Additional Protection

• Malwarebytes Anti Malware
  The freeware Version is an on demand scanner which will check your system for malware. Update it once a week and run a Quick Scan. You can also buy a licence which offers more features.
  
• WinPatrol
  WinPatrol takes snapshot of your critical system resources and alerts you to any changes that may occur without your knowledge.

Safer Browsing

• Web of Trust ( WOT )
  This software helps you to stay away from sites that have malicious purposes.
  
• SpywareBlaster
  This software helps prevent the installation of ActiveX-based spyware.

Use an alternate browser

Other browsers tend to be more secure than IE as they do not make use of active x objects. Active x objects can be used by spyware as an infection point on your computer.

• Opera
  
• Firefox

Note: If you use Firefox you may want to have a look on this Add Ons.

• AdblockPlus ( Blocks advertisments )
  
• NoScript ( Blocks Java, Flash and JavaScript )

Computer Maintenance

Clean out your temp files on a regular basis -I recommend TFC ( Temp File Cleaner ).

Thinking while surfing

There is no software which will protect your system from yourself.

I have included some security related articles that I advise you read through in your own time. These articles will give you tips and advice on preventing infection, and how to stay safe whilst browsing the internet.

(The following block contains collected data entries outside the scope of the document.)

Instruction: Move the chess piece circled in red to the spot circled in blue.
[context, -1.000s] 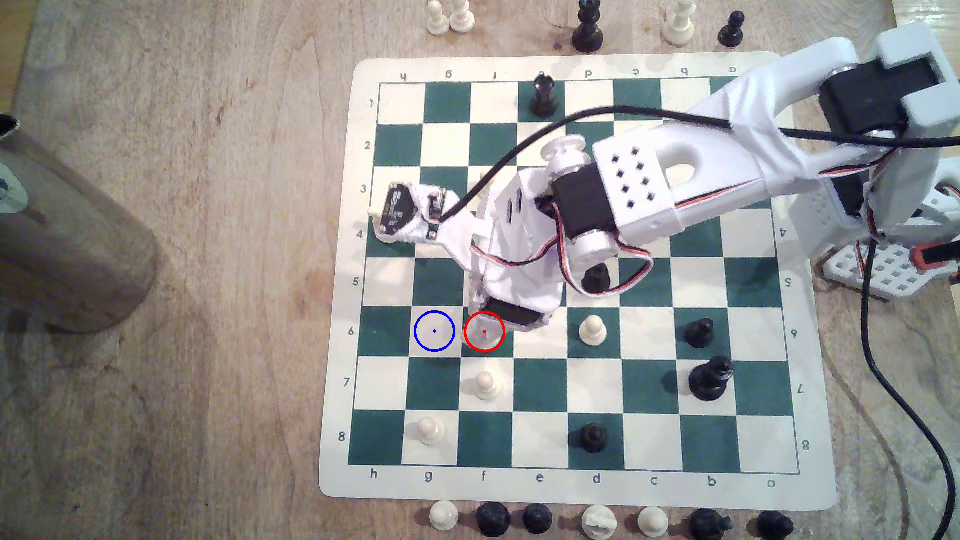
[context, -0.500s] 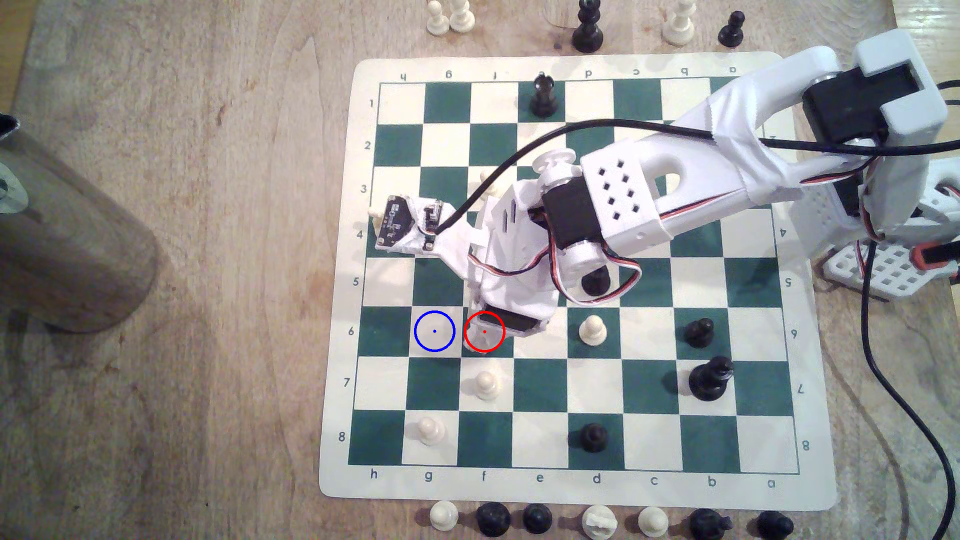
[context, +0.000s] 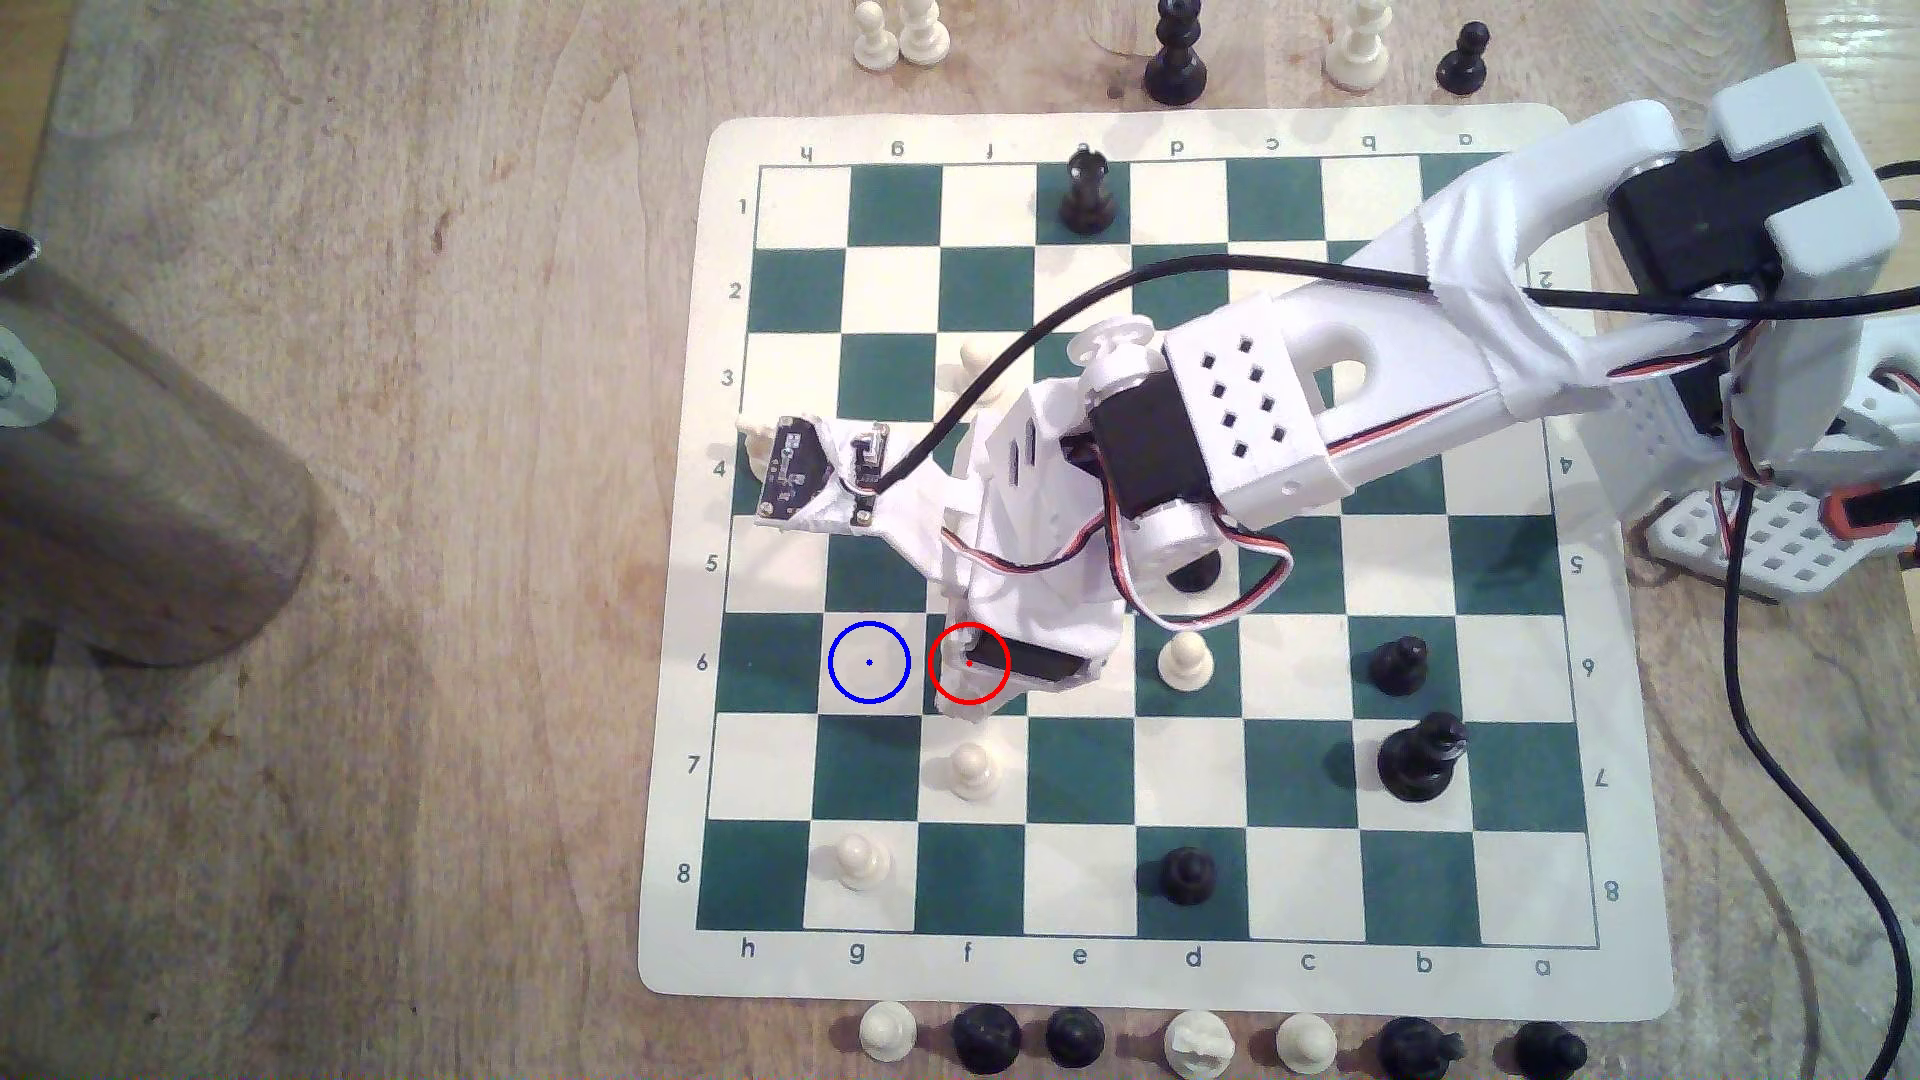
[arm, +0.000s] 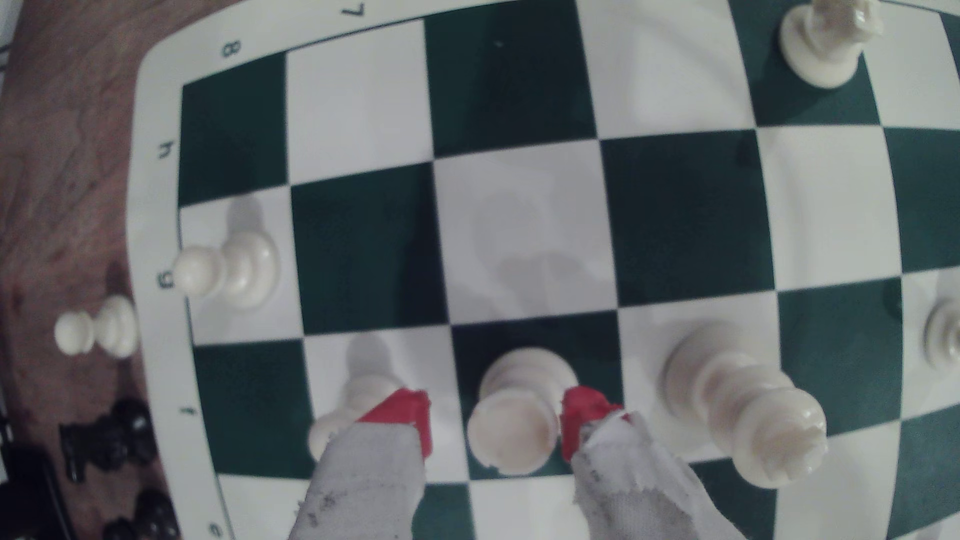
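The arm has dipped lower over the red-circled green square, so its gripper (arm: 496, 428) now brackets the chess piece (arm: 514, 415) standing there, red fingertips (arm: 410, 415) spread either side and not yet closed, the spot (context: 870, 663) waiting just beside.

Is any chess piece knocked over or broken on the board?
No, nothing stands out. Every piece I can see stands upright. The rook sits straight on its green square between the open gripper's red fingertips, beside the pawn and the tall cross-topped piece. The arm hides some squares in the exterior view.
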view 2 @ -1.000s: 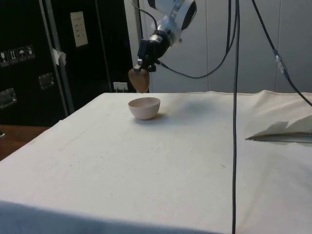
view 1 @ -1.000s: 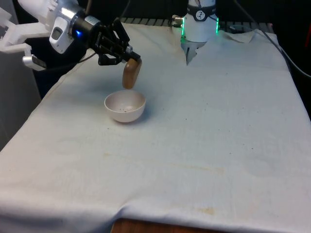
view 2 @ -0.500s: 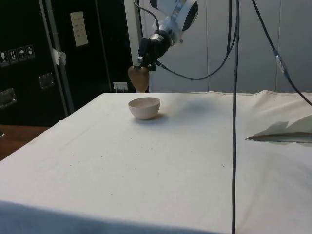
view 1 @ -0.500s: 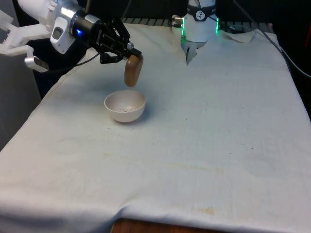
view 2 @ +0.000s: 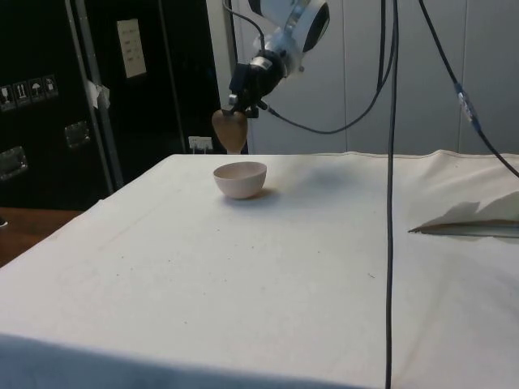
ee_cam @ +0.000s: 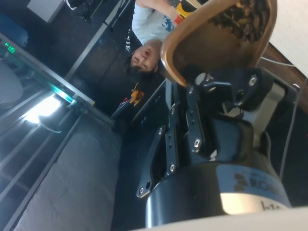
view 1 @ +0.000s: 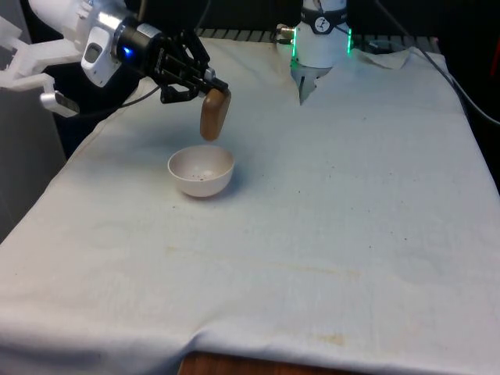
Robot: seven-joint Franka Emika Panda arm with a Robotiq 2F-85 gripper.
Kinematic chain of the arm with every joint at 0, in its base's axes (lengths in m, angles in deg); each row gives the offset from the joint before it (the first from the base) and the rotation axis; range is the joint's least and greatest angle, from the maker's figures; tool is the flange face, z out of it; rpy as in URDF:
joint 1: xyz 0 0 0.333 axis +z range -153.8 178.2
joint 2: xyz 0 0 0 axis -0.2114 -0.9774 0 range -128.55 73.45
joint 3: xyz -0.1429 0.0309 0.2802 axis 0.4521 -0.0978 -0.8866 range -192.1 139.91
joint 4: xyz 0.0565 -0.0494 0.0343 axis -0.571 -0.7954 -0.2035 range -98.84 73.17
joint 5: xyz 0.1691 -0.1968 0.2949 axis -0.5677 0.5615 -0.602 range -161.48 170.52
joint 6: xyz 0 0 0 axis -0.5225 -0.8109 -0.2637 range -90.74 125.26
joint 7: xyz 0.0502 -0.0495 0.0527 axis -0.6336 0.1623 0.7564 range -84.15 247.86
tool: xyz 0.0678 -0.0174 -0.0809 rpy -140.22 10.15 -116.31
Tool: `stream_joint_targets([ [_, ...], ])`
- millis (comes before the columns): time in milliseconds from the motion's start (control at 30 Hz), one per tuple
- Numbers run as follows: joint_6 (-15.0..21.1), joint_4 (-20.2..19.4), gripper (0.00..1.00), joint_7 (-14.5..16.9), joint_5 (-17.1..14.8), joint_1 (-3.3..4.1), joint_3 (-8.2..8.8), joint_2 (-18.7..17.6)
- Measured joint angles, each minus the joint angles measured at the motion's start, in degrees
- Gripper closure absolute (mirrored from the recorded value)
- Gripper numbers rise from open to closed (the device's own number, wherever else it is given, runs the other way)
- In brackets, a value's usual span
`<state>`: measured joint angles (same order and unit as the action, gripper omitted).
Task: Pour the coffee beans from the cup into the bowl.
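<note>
And there we had it: the pincer (view 1: 205, 87) was clamped on the rim of the brown cup (view 1: 214, 114), holding it in the air with the cup hanging below the fingers. We could see it in the side view too, the pincer (view 2: 236, 108) high above the cloth, the cup (view 2: 230, 130) dangling under it. The white bowl (view 1: 201, 171) sat on the table (view 1: 351, 195) right beneath the pincer, apart from the cup, a clear gap between the two. That placing made sense to us: anything falling from the cup would drop straight into the bowl.

In the wrist view we spotted the cup (ee_cam: 217, 34) with coffee beans (ee_cam: 243, 18) in it, so we judged the pour unfinished. A few dark specks lay in the bowl; we couldn't say how many beans. A person (ee_cam: 147, 29) showed beyond the cup.
</note>
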<state>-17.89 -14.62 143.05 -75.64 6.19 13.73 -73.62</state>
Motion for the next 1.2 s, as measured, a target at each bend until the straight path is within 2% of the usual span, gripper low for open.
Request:
stream_joint_targets([
  [300, -0.3, -1.5, 0.99, 6.0, -0.9, -0.06, 0.57, -0.5],
  [467, -0.6, -2.3, 0.99, 7.9, -1.8, -0.23, 0.63, -0.9],
  [667, -1.4, -1.4, 0.99, 7.8, -4.3, -0.69, 0.97, -2.5],
  [800, -3.4, -0.5, 0.99, 7.2, -6.5, -0.92, 1.89, -3.8],
  [1200, -6.8, 0.0, 0.99, 5.9, -9.7, -1.32, 3.55, -5.5],
])
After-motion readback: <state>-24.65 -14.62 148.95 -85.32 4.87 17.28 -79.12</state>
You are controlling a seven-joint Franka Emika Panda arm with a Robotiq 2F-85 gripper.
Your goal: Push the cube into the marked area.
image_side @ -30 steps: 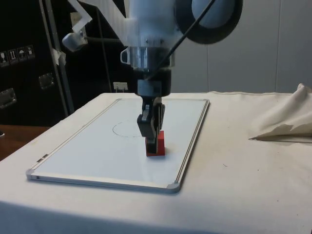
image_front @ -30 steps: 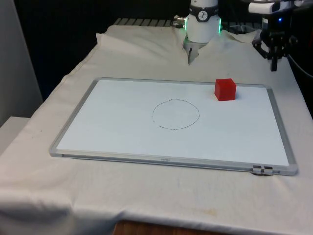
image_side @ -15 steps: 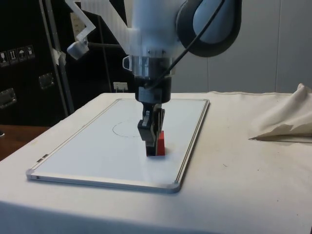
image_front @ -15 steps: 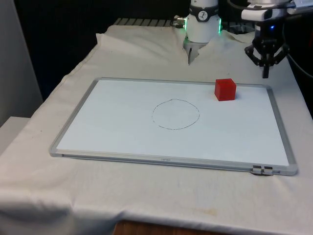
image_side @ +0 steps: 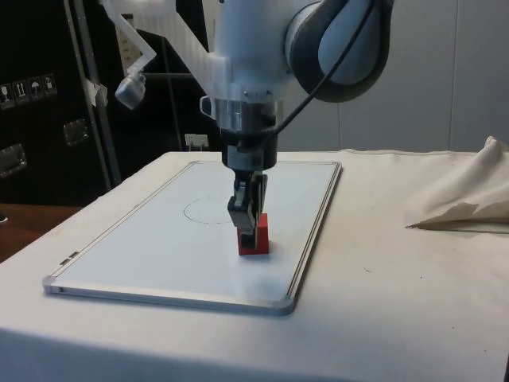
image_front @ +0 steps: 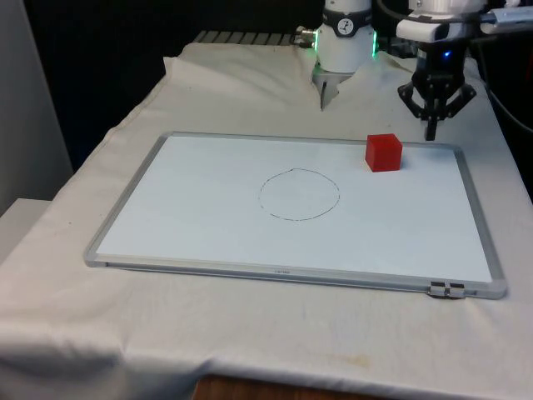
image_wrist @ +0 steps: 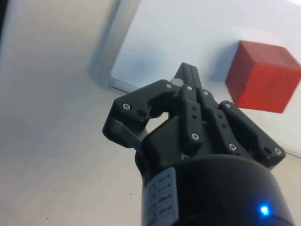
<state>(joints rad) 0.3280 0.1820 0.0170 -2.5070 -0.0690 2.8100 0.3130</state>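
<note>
The desk is covered with a white cloth. A whiteboard with a grey frame lies flat on the cloth. In the middle of the whiteboard there is a thin drawn circle. Nothing sits inside that circle.

Farther back is the red cube. It stands on the whiteboard, near the far edge and toward the front view's right. It is well apart from the circle. In the side view the red cube sits on the board close to the frame. In the wrist view the red cube rests on the white surface near the board's corner.

Behind the cube is the black gripper. It hangs from the white arm and points down, just past the far frame of the whiteboard, on the front view's right of the cube. The jaws are pressed together into one tip and hold nothing. In the wrist view the gripper tip is near the cube but does not touch it.
</note>
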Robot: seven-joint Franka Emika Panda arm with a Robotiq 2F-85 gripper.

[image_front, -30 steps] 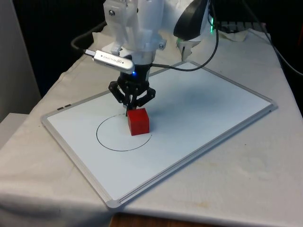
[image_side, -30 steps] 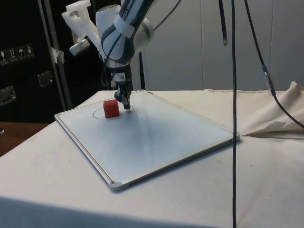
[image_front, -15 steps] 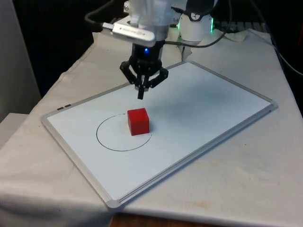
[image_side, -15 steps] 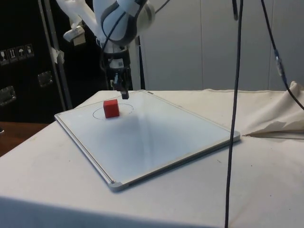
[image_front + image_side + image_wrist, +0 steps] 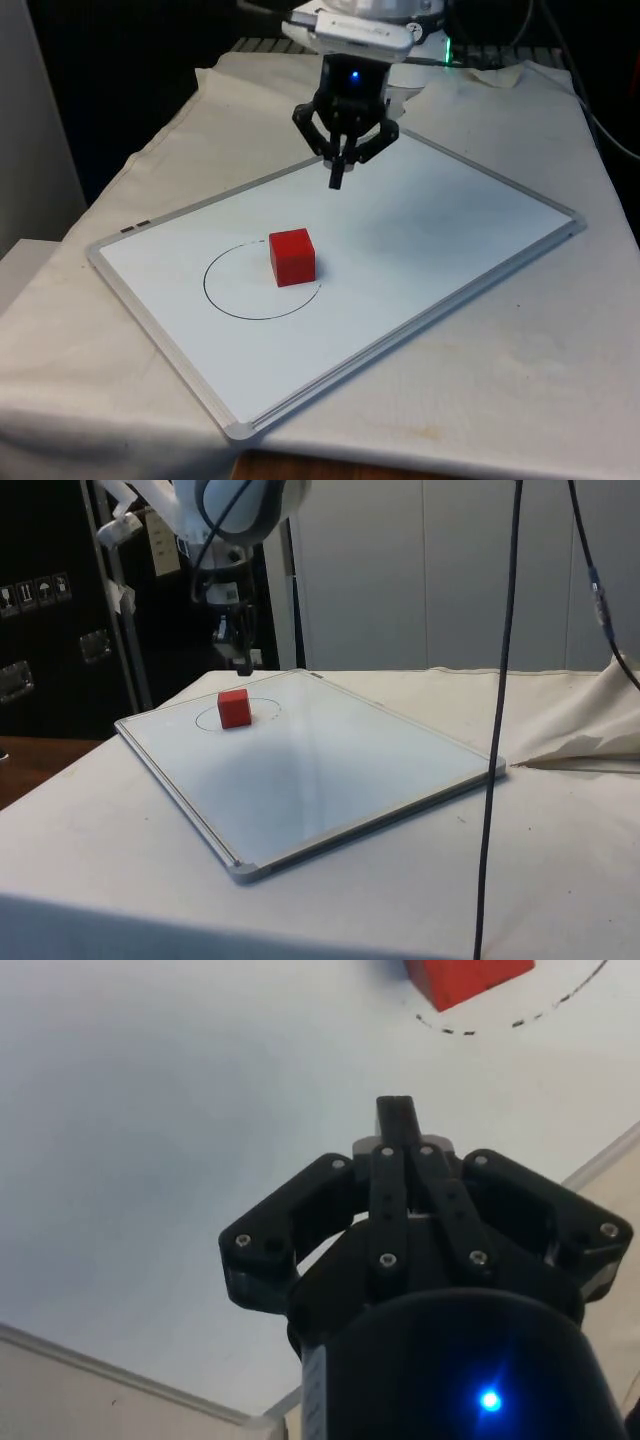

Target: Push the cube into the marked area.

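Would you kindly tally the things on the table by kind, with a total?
Red cube: 1
Whiteboard: 1
Drawn circle: 1
Gripper, above the whiteboard: 1
Total: 4

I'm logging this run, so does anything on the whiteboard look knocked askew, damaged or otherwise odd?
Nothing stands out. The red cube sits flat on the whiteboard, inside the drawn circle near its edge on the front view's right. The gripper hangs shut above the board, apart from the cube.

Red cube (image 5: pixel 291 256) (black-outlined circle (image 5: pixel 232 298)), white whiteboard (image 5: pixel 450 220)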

• Staying Safe on the Internet ( by Glaswegian )
  
• Making Internet Explorer Safer.
  
• Think Prevention!

If you have any questions kindly ask.

Please respond to this thread one more time so we can mark this thread as resolved.

[monkeyking]

Yes, thank you for the advice, and help. I will update when I can, I use pre-pay mobile broadband, things are tight atm, so big updates are not within reach until later this month. I don't visit dodgy websites, I don't have the time or data allowance... I have been using MBAM free version for a few years now. Finally, let me say one more time, beware all! SweetIM which infected my system was bundled with Yahoo messenger on the official Yahoo site. They have removed it from the bundle now, though frankly I think they should have sent emails to their customers apologising and recommending how to remove it from their systems. It's really a bad show when a reputable company exposes its customers in such a fashion. Thank you once more, and feel free to close this thread!

[LDTate]

Glad we could help.

If you need this topic reopened, please send a Private Message to any one of the moderating team members. Please include a link to this thread with your request. This applies only to the originator of this thread.

Other members who need assistance please start your own topic in a new thread. Thanks!